The Cat Detective
Last week was quiet compared to the last few months. Moving from being hands-on with a product team (with a spicy deadline) back to a zoomed-out, leadership role is obviously quite the change. I also needed to rely on some other people for information rather than being the information-radiator, which changes the pace of the day-to-day.
Key performance indicators
The main thing I’m looking at is our key performance indicators and a performance dashboard. I drafted some KPIs yonks ago and we’ve got some up and running, but others proved trickier to implement. There’s some good work happening on it now and some people who can work on it, so it should be easy to get these embedded.
We did set up a performance dashboard a while ago but, for various reasons, it hasn’t been updated in a while. We should do that soon.
NISTA review
Another job last week was preparing information for a NISTA strategic assessment of the programme, its interventions and whether it all makes sense. Helpfully we’ve got some decent data to show that things are moving in the right direction, and over the last couple of years I’ve honed the strategic narrative to be short and understandable.
Personally I feel like there should be a mid-stage review happening but I guess when the IPA turned into NISTA, something changed? Who knows. The way government evaluates and inspects its own ability to deliver the things it said it would do is labyrinthine and confusing to many people involved.
Anyway, it was nice to hear that there’s a new version of the Green Book.
Service handbook
Main thing I’ve got to do before heading off is to update the service handbook I started.
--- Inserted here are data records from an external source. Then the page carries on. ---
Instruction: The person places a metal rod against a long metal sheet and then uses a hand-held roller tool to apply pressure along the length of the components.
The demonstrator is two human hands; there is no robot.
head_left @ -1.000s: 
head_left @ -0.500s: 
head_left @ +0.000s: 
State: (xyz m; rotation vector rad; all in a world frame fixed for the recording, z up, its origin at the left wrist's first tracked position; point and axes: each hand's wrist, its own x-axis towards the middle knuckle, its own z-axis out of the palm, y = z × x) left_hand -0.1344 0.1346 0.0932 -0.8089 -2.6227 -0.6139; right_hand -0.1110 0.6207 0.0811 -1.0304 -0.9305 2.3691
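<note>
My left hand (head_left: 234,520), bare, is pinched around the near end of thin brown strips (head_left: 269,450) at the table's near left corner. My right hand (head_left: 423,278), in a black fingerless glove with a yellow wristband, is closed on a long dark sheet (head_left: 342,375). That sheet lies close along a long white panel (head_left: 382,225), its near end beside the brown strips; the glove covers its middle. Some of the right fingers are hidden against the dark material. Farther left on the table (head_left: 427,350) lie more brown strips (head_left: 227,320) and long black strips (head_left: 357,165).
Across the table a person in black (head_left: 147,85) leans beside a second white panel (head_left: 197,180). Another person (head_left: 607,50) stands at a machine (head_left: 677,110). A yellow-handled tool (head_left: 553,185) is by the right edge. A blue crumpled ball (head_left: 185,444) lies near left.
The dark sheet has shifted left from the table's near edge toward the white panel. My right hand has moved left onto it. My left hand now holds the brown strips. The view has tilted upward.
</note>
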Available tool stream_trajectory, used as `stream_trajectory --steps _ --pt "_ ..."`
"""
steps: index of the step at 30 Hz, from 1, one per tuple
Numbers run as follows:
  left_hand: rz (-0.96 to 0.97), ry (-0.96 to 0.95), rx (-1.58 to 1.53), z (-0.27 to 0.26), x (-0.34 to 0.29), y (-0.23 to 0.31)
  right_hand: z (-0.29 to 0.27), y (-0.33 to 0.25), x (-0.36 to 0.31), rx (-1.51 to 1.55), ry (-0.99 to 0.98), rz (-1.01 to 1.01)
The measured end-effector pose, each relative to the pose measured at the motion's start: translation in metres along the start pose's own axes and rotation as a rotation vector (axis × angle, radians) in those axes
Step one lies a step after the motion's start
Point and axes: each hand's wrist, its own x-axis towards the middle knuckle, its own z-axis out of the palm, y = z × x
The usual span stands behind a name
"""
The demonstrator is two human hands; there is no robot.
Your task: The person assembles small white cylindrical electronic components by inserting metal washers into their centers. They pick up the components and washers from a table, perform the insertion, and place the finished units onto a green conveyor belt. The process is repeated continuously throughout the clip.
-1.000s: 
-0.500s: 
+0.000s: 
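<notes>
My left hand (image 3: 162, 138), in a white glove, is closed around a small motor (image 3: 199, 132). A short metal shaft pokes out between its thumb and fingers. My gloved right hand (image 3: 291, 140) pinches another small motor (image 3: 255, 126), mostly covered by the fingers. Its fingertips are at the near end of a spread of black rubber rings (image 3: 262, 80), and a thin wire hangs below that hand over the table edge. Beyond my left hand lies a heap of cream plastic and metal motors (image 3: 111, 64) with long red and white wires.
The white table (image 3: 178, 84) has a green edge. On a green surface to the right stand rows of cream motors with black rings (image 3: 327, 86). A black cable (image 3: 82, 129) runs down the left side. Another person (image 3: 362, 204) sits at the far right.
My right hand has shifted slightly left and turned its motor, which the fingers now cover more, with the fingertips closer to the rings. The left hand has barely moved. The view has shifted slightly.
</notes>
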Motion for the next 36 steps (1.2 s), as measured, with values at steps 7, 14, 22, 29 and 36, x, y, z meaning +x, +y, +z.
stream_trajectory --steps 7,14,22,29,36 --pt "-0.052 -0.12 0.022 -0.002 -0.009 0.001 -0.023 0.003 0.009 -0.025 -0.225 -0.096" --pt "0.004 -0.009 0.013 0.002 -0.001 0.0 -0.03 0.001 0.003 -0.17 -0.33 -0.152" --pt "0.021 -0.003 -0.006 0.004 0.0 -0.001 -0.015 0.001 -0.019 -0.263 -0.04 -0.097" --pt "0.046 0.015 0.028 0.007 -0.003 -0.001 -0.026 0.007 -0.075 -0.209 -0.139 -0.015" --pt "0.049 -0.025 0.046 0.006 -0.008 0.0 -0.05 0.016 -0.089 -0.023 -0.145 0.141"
There’s a bunch of gaps which need filling and I could do with iterating the ‘What we do’ page so that it’s clearer.
I’m also running a workshop with the product managers next week to define the value stream and everyone’s roles and responsibilities. That’ll be very handy to have written down, especially when onboarding new team members.
I wrote up a bunch of tasks on our open project board so that all of you can hold me to account.
OpenClaw and coding agents
Also spent a fair bit of free time dicking about with OpenClaw, getting it to run local models.
At first I set up a burner Mac (with thanks to Tom for that phrase!) with OpenClaw to use Claude, but after seeing that the agent(s) used 120,000 tokens for each message, costing about $0.30, I figured I’d try something less expensive.
My main Mac is an M4 and runs local models rather well for my needs, so I got the burner Mac to make requests to that over my local network. For some reason it never quite worked. I could send simple API requests from the burner to the main machine, but the agent would get connection errors some times.
So I switched to trying OpenClaw on my main machine, cutting out the local network as a potential bottleneck, and the model would always fall over and fail. I’m guessing an M4 with 16GB RAM decent specs ain’t enough – although I wasn’t using MLX models which are more efficient on Apple silicon.
Also tried Opencode to use local models for coding agents, and that’s performing better. The agent thinks through a task and does things, though it does run a bit slowly. Again, I’m using a GGUF model and MLX might run faster. The models trained for coding tasks work a lot better than generic models – rnj-1 was better than Gemma 3. (Mistral 3 is doing a bit better than rnj-1.)
Anyway, the amount of juice these agents are using is not small, it’s actually kind of scary. To think that people are just throwing prompts into agentic LLMs – which all the major players now offer – boggles my mind when you think about how much compute and energy is required to power all that. Yes, the price of initiative has collapsed but is anyone counting the carbon cost?
How do you know that a leadership function is performing well?
As the roles I take on start to look more like leadership than individual contribution, I’ve been thinking about accountability. What does good leadership look like from a team’s perspective?
We measure team velocity, code quality and delivery metrics, but rarely measure the environment that enables those things. So what if we changed that?
I wrote this piece on leadership health metrics which noodles on how you might start working these things out. It got a good response on LinkedIn, surprisingly.
Bookmarks
- Monthnote: January 2026, 4 mins. Nice notes, as ever, from James, sharing what’s going on in NHS Land.
- Learnings from LocalGov Drupal, 8 mins. Fab post by Will on the principles he’s learned about making movements work in devolved/federated environments. LocalGov Drupal is a successful collaboration of councils creating software they can afford and trust for the long term. Good lessons in here.
- Selling AI to the left, 2 mins. The author implies that Extract was invented by the government to convince lefties that AI is a good idea. But it wasn’t. Me and PSD came up with the idea and Gavin at i.AI helped bring it to life.
- When the Agents Found God, 10 mins. Liam ponders what it means when we draw faces on paper plates. (He said it was a shitpost.)